According to this fun article, they are a three-way symbiosis, not two-way. I haven’t chased down the cites. But wouldn’t be surprised.
For a few decades, Americans have enjoyed long-term declines in crime and homicides. Some large cities may see a bump up this year — we won’t know for certain until next year. If there is a “Ferguson effect,” though, it may have more to do with a breakdown in trust between people and police, than with police withdrawing enforcement. One of the things that breaks that trust is when policing is run as a revenue center, in a fashion than indentures the poor. That previous link is from last year, but well worth reading.
Slate discusses the difficulty of sussing out evidence of racial bias in law enforcement. But as that Mother Jones article suggests, those researchers may be looking in the wrong place. It might be the larger problems are systemic, rather than with how police act in the field.
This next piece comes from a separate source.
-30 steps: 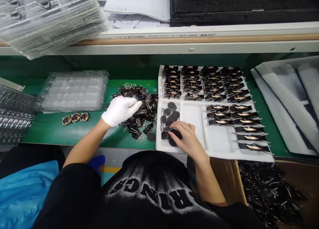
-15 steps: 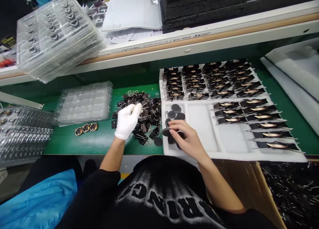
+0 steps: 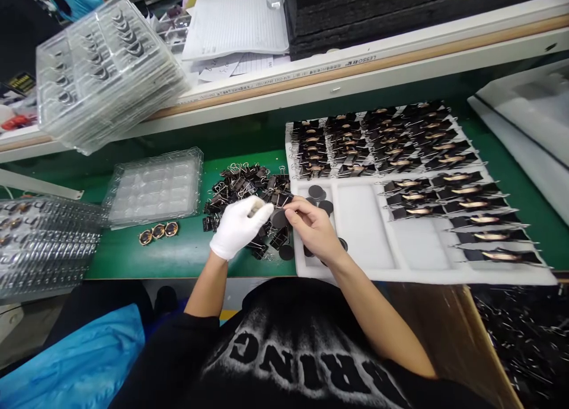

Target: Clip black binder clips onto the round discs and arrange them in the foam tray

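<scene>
My left hand, in a white glove, is closed in a pinch at the pile of black binder clips. What sits between its fingers is mostly hidden. My bare right hand grips a black round disc by its edge, and the gloved fingertips come up against the disc's other side. Several more black discs lie under and beside my right hand in the white tray's left compartment. One loose disc rests on the green table by the clips.
A white compartment tray holds rows of binder clips clamped on gold-edged pieces. Three round gold-rimmed pieces lie left, near clear blister trays. More clear trays overhang the shelf edge.
My right hand has lifted a black disc out of the tray and carried it left to my left hand. My left hand has shifted slightly right and down.
</scene>
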Tool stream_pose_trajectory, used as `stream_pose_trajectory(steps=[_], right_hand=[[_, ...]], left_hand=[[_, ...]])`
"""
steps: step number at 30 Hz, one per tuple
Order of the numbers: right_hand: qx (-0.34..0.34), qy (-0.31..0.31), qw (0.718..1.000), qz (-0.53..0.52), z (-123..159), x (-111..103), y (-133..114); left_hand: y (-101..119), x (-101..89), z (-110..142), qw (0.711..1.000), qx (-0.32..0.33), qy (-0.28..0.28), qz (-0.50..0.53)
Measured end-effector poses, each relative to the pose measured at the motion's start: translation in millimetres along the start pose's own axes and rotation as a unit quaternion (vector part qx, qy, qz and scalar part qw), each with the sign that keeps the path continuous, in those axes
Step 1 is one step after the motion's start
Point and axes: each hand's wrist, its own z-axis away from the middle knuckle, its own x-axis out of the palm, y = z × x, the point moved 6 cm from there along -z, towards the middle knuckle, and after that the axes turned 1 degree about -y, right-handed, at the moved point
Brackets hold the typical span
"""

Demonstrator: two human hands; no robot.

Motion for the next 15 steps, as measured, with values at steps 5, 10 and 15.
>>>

Adam Gopnik fears that Trump is a threat to the constitutional order. I agree Trump sits at the far end of authoritarianism in our political spectrum and would make a terrible president. But he is no Hitler. Hitler had a plan. Hitler wrote a book. Trump couldn’t write a book without a ghost writer. Who now regrets that partnership. As the ghost writer says about Trump, “my 2-year-old grandson has a longer attention span.”
One of the well-known issues faced by those who have done any degree of venturing is that it becomes harder to make good decisions when you are some combination of physically tired, hungry, cold or hot, in pain, and have been coping with a series of events that went off-plan. You reach the point where forcing yourself to think through a problem requires as much effort as doing something physically strenuous. That eventuality is a large part of what drives people planning a week in the woods or at sea to think so hard beforehand about every little matter and eventuality — they are trying to minimize what decisions they have to make when doing so is more difficult.
So I find quite plausible the theory that the poor make poor decisions partly from similar struggle.
Kudos to the Massachusetts Supreme Judicial Court, for looking at the exigencies of homelessness partly from the perspective of the homeless. I doubt it will — or should! — keep David Magadini out of jail. But the principle decided seems in the right direction.